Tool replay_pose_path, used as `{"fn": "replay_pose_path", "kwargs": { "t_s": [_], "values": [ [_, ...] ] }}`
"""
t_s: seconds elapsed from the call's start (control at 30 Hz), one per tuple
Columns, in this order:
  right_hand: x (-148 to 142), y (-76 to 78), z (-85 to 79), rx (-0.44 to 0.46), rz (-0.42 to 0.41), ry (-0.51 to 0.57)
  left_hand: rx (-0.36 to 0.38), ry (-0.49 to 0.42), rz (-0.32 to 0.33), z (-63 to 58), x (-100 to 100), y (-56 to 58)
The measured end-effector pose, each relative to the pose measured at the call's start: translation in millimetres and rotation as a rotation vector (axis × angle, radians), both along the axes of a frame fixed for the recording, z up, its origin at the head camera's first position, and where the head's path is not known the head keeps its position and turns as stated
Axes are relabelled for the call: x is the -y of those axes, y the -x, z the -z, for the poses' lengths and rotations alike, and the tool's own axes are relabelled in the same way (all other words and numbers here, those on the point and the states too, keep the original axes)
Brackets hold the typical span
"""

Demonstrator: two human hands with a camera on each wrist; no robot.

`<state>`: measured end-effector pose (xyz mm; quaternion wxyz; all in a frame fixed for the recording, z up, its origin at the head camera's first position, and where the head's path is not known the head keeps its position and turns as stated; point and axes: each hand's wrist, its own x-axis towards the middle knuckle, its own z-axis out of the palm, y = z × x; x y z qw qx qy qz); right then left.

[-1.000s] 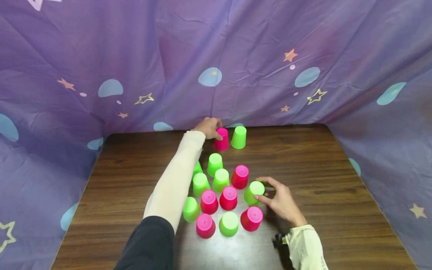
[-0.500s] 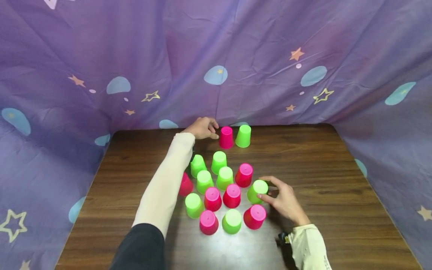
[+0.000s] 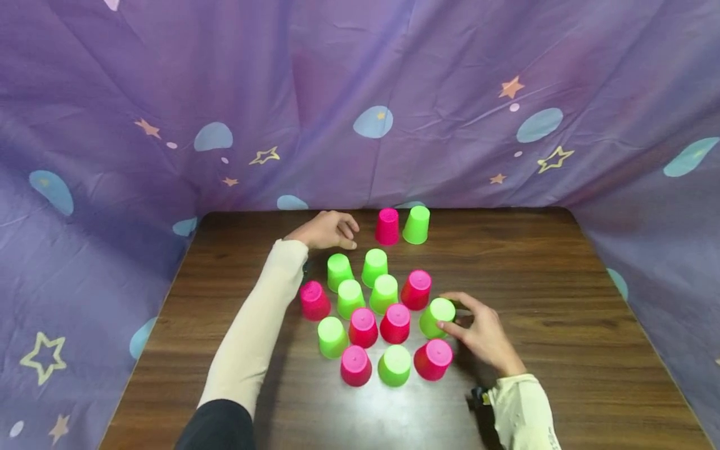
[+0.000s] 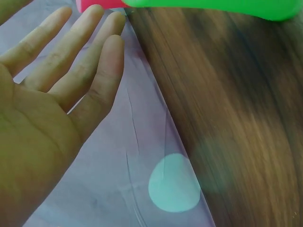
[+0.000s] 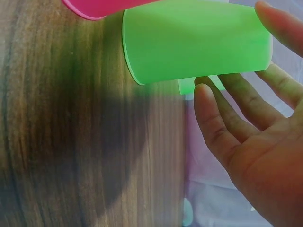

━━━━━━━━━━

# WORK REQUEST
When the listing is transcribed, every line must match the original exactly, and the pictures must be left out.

# ANSWER BELOW
Tool replay_pose_path, used as `{"fn": "replay_pose_path", "kwargs": { "t_s": [_], "values": [ [_, ...] ] }}`
"""
t_s: seconds elapsed from the call's start (control at 30 Hz), one per tuple
Columns, in this order:
  right_hand: x (-148 to 142), y (-76 to 78), z (-85 to 79), rx (-0.44 to 0.46), rz (-0.42 to 0.41), ry (-0.51 to 0.57)
  left_hand: rx (-0.36 to 0.38), ry (-0.49 to 0.42), rz (-0.32 to 0.33), z (-63 to 58), x (-100 to 100), y (-56 to 58)
The measured end-effector pose, each relative to the pose measured at the call's start: translation in millimetres and rotation as a rotation vector (axis × angle, radians), both along the axes of a frame fixed for the recording, z up, its origin at the head camera's first position, and where the head's path is not known the head keeps its position and turns as stated
Axes are relabelled for the call: x is the -y of those axes, y the -x, z the -z, for the poses' lengths and rotations alike, and the tool's own axes are relabelled in the same way (all other words and numbers here, those on the point and the states too, keep the original axes)
Brackets hold the typical span
"""

Demonstrator: two human hands with a camera on each wrist; no robot.

`<state>`: measured end-effector pose (xyz mm; quaternion wxyz; all in a frame fixed for the recording, z up, its origin at the head camera's first position, and where the head's path is not known the head keeps its position and turns as stated; point and axes: each hand's wrist, its own x-axis towards the middle knuckle, its own z-axis out of the palm, y = z × x; x y z qw qx qy qz); right then left.

[-1.000s] 
[-0.500s] 
[+0.000s] 
[+0.000s] 
[+0.000s] 

The work for this exercise is now done.